Brannin v. Richardson

L. E. Brannin and C. P. Brannin instituted this suit against Barton M. Richardson, Catherine Richardson, A. B. Teston, and E. L. Teston to recover upon a number of vendor's lien notes, alleged to have been acquired by L. B. Rivers, deceased, of whose will the plaintiffs had been duly appointed executors. There was a prayer for foreclosure of the vendor's lien upon the land *Page 349 described in the petition, and for which, it was alleged, the notes had been given in part payment. E. L. Teston was dismissed from the suit, and the trial resulted in a judgment for plaintiffs against A. B. Teston for the sum of $250.40, with a foreclosure of lien upon the land described in the petition, and the plaintiffs have appealed.

The trial was upon an agreed statement of the facts, from which it appears that on the 2d day of October, 1906, one W. C. Dawdy, in consideration of $400 in cash paid by Barton M. Richardson and the execution by said Barton Richardson and his wife, Catherine Richardson, of the notes herein sued upon and of one other note for the sum of $160, sold and conveyed to the said Richardson the land described in the plaintiff's petition. The deed of conveyance to Richardson contained the usual general warranty clause, and retained the vendor's lien upon the land therein conveyed to secure the payment of the notes. On the 9th day of October, 1906, W. C. Dawdy, for a valuable consideration then paid by L. E. Brannin, one of the plaintiffs herein, and who was then and there acting as the agent of and for L. B. Rivers, sold and assigned all of the said notes to said L. B. Rivers, said assignment being in writing and duly acknowledged, and conveyed to L. B. Rivers all the title and interest of W. C. Dawdy to said lands, as well as to said notes. On the 19th day of October, 1906, Barton M. Richardson and Catherine Richardson, in consideration of the payment to them of the sum of $422.26 by A. B. Teston and the assumption by Teston of the payment of the notes herein sued upon, as well as of said note for $160, sold and conveyed to said A. B. Teston the land described in the plaintiffs' petition, and that had been sold to the Richardsons by Dawdy; this deed also containing the usual covenants of warranty. Teston on the same day paid to L. E. Brannin, as the agent of L. B. Rivers, the $160 note which is not involved in this suit. Thereafter, in July, 1907, the Waples-Platter Grocer Company instituted suit in the district court of Eastland county against A. B. Teston and others to recover the Thomas Benson survey of land, of which the land conveyed by W. C. Dawdy to the Richardsons and by the Richardsons to the defendant A. B. Teston was a part. L. E. Brannin owned a part of the Benson survey at the time, and was made a party to and defended in the suit, as did also A. B. Teston. Other parties claiming to be the heirs of Thomas Benson intervened in the suit. Appellee A. B. Teston, as stated, contested the claim of the opposing parties; but the trial resulted in a judgment in favor of the plaintiffs and interveners in that suit for all of the land so purchased by Teston, excepting 133/360, and this judgment has never been set aside.
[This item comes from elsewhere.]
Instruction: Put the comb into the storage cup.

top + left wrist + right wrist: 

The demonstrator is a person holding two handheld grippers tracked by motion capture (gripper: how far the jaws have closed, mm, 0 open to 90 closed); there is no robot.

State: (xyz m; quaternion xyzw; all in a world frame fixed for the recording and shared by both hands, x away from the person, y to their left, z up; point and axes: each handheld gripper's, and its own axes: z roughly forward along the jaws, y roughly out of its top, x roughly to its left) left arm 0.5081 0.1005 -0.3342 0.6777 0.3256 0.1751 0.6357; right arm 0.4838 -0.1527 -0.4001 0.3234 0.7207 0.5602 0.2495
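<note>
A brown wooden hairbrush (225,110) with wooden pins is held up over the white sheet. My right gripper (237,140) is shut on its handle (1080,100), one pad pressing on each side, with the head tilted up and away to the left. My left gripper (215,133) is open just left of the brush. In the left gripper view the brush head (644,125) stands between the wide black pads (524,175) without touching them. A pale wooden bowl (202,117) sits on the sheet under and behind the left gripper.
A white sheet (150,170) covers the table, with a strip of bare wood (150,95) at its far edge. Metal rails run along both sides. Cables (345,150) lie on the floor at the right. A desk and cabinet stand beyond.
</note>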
It is agreed that at the time of the sale of the notes in controversy by Dawdy L. B. Rivers took them without any notice of any defect in the title to the land for which they were given, further than she could in law be charged with by reason of the execution and record of the deed from Dawdy to Barton M. Richardson and from the Richardsons to A. B. Teston and the recitations in the note; but the agreement is silent as to whether the plaintiff L. E. Brannin, as agent for L. B. Rivers, had or had not notice of any defect of title in the land; the agreement in this respect being: "In the purchase of the said notes herein sued upon, the plaintiff L. E. Brannin, as agent of L. B. Rivers, acted for and on behalf of the said L. B. Rivers, and the said L. B. Rivers was not a bona fide purchaser of said notes, unless the said L. E. Brannin would have been a bona fide purchaser thereof, had he purchased them for himself and on his own behalf."
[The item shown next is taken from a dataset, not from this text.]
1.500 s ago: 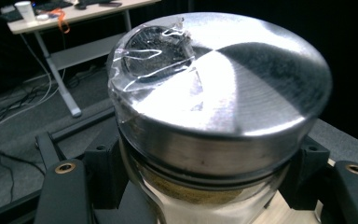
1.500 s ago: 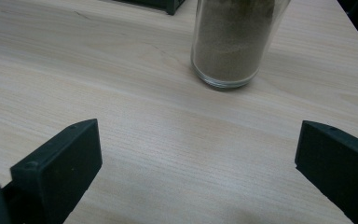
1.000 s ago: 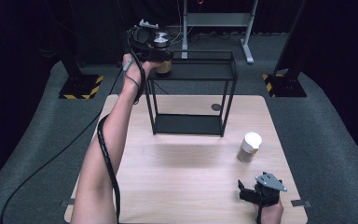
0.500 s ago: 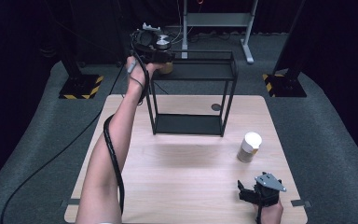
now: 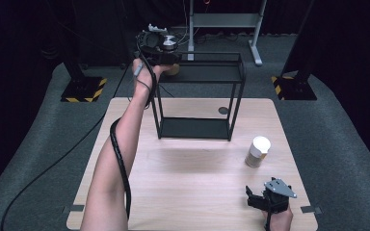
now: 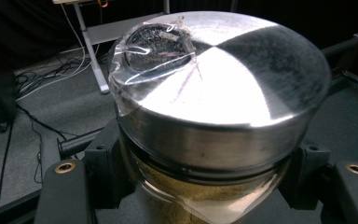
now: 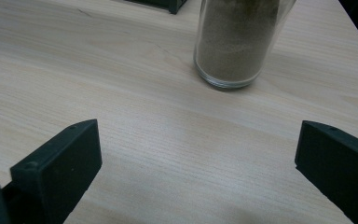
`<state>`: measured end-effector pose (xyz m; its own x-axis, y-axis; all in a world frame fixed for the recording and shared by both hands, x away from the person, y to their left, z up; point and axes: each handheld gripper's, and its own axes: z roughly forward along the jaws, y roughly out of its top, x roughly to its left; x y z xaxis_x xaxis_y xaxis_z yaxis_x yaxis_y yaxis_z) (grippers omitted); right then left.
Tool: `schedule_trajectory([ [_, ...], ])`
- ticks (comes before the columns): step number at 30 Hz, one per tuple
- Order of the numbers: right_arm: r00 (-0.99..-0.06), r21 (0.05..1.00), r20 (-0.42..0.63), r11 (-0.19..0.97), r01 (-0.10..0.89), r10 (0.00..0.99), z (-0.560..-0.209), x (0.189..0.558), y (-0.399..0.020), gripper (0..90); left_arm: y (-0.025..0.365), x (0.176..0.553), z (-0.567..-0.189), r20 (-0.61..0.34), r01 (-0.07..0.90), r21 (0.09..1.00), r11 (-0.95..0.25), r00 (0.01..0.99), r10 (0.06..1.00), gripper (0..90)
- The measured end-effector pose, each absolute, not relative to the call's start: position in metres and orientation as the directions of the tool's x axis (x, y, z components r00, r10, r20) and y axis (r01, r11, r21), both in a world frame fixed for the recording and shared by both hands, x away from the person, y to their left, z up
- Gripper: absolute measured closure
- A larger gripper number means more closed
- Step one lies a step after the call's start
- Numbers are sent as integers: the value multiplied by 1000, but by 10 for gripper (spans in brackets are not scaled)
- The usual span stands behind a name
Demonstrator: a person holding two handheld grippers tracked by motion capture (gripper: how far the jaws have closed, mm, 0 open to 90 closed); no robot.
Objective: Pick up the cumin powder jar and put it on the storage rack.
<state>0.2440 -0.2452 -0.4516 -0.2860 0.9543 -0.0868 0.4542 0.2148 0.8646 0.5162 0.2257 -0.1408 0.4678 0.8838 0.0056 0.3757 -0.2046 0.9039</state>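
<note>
The wooden table [image 5: 192, 192] spans the lower centre of the high view, with the black wire shelf [image 5: 200, 98] standing at its far edge, upper centre. The step in hand is judged to be setting a jar on the shelf's top tier. The left gripper [image 5: 160, 48] is raised at the upper left of centre, level with that tier, and is clenched on the steel-lidded jar [image 6: 214, 107], the jaws pressed to the glass just under the lid. To do it well, the jar should be kept upright, carried fully over the tier before being lowered, and released only once the base sits flat.

The right gripper [image 5: 265, 199] is parked at the lower right, jaws spread wide with nothing between them; the white-lidded jar [image 5: 257, 151] of brown powder stands apart in front of it.

The held jar's base is cut off at the bottom of the left gripper view, so clearance over the tier cannot be judged. In the high view the jar is mostly masked by gripper and hand. Crumpled clear film on the lid blurs its surface. The second jar's top is cropped in the right gripper view.
</note>
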Motion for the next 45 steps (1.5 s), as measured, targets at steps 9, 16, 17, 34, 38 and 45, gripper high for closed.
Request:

The judgment for $250.40 against appellee Teston amounts to but 133/360 part of the total sum assumed by Teston in the deed from the Richardsons to him, and the complaint of the judgment is that the appellants and plaintiffs below were entitled, under the agreed facts, to a judgment for the total amount; the contention in behalf of appellants being that L. B. Rivers was an innocent purchaser for value of the notes in controversy, and therefore took them by virtue of article 307 of our Revised Statutes, free of Teston's defense of a partial failure of the consideration for which they had been executed. Appellee, on the other hand, contends that the recitations of the deeds and notes referred to affected Rivers with notice of the defect in title, by reason of which Teston, later lost the greater part of the land purchased by him.
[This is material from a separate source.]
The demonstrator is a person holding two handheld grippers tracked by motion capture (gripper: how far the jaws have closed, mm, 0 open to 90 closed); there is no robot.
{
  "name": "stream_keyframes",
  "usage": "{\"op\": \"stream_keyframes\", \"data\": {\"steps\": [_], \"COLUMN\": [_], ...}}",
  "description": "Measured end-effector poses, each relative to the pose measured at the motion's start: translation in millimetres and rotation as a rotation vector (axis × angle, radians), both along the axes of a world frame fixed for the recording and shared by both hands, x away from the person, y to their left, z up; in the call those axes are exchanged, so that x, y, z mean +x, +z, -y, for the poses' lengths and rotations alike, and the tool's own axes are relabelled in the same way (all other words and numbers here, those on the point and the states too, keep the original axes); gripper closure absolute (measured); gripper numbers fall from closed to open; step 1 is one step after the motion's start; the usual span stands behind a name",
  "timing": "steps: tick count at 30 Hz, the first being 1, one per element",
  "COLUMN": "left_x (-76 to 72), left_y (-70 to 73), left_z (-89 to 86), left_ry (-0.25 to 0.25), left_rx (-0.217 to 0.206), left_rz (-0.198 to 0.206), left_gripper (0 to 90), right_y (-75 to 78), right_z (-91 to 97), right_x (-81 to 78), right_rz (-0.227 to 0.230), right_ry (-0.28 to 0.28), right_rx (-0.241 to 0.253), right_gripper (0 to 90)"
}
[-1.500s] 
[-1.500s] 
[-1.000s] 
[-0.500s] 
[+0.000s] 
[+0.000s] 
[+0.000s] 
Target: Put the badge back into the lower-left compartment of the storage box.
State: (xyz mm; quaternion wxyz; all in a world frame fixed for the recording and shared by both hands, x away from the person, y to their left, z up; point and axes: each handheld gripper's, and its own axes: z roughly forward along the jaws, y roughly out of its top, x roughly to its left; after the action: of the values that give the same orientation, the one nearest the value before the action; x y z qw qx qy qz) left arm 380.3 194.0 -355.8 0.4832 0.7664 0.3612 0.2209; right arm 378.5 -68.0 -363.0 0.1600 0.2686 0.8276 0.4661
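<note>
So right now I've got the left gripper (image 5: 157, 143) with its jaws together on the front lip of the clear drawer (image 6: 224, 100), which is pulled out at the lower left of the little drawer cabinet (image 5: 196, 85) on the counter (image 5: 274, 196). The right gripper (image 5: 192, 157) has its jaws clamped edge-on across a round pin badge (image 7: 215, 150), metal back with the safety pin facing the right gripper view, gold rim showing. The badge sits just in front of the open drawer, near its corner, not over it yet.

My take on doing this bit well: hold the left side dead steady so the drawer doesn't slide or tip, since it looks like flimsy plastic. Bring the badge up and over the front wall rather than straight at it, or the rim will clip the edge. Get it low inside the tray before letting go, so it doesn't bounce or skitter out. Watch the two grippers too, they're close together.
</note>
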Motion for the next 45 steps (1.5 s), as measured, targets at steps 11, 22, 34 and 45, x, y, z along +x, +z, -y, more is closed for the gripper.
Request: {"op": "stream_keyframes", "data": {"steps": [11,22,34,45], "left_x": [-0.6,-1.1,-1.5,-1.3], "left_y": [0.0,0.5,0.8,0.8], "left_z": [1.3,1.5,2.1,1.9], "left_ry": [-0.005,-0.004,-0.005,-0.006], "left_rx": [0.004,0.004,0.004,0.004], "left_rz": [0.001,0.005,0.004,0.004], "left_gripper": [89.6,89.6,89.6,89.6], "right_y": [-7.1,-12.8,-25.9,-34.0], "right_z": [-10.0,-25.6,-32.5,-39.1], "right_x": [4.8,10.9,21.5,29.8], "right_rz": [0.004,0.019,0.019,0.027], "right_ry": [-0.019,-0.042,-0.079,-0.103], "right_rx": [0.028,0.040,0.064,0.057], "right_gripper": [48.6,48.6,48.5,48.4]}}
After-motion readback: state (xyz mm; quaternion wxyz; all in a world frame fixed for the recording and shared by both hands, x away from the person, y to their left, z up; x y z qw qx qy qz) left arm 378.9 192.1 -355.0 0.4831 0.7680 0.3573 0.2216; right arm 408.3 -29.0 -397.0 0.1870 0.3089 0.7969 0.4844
We are not inclined to hold that the mere fact that the notes by their recitations informed Rivers of the fact that they were given for certain lands therein described and described in the deed to which they refer is sufficient to affect him with notice of the defect of title shown. Ordinarily, when it is shown that a plaintiff has acquired a negotiable instrument before maturity, paying a valuable consideration therefor, the burden is on the defendant to show that the plaintiff has notice of the defense that is sufficient to defeat such instrument in whole or in part. Prouty v. Musquiz, 94 Tex. 87, 58 S.W. 721, 996. It may be, therefore, doubted whether the agreed facts show that appellee discharged the burden of proof resting upon him. But we need not determine this question, for the reason that we think the judgment must be affirmed on another ground. Appellee was not a maker of or party to the notes sued upon. His liability to L. B. Rivers depended solely upon his assumption of the payment of the notes in the deed from the Richardsons to him. This promise, or obligation, was to Richardson, and not to Rivers, who had become the owner of the notes prior to Teston's assumption to pay them; and, while it is well settled under the authorities that *Page 350 the owner of an obligation so assumed may avail himself of the assumption, yet it is not such an obligation as falls within the article of the statute cited. As between appellee Teston and the Richardsons, it can scarcely be doubted that appellee could avail himself of the failure of consideration shown, and we think L. B. Rivers and appellants, as her legal representatives, are in no better attitude.

We conclude that the judgment should be affirmed.